- **Task details**
Search the data for the string "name" and gather each line it is in.

[Information supplied]

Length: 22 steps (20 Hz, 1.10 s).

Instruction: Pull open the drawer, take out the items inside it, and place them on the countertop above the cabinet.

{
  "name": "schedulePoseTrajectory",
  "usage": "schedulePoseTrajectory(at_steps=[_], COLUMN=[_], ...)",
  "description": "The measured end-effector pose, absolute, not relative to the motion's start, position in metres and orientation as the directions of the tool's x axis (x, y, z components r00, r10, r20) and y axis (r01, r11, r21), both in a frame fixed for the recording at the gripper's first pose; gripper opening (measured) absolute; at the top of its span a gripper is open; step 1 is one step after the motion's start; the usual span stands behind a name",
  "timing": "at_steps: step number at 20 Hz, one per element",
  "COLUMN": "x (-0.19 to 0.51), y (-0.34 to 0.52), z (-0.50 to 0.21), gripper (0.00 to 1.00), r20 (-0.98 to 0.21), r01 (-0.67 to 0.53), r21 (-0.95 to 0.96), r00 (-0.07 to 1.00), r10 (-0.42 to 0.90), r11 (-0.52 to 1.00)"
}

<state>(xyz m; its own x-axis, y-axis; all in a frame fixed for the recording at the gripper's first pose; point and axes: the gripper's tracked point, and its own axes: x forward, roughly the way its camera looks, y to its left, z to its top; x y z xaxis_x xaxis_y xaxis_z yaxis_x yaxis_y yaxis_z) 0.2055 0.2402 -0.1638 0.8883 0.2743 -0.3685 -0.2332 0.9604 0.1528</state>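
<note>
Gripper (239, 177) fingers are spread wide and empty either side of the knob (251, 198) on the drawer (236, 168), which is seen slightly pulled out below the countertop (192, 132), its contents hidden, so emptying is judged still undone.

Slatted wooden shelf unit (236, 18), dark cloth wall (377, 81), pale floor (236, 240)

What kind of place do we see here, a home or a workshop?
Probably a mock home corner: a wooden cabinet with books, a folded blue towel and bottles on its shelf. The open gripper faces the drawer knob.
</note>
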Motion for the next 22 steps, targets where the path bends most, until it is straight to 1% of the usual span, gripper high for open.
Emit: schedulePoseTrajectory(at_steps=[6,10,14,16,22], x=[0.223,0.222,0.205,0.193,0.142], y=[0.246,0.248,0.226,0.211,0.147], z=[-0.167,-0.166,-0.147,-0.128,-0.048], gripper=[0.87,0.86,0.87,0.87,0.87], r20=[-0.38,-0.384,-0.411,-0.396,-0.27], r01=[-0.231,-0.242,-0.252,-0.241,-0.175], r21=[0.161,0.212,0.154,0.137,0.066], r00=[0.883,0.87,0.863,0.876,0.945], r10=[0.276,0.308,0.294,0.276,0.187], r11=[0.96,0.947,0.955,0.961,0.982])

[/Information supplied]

- **Answer area**
  "name": "schedulePoseTrajectory",
  "description": "The measured end-effector pose, absolute, not relative to the motion's start, position in metres and orientation as the directions of the tool's x axis (x, y, z components r00, r10, r20) and y axis (r01, r11, r21), both in a frame fixed for the recording at the gripper's first pose; gripper opening (measured) absolute; at the top of its span a gripper is open; step 1 is one step after the motion's start; the usual span stands behind a name",

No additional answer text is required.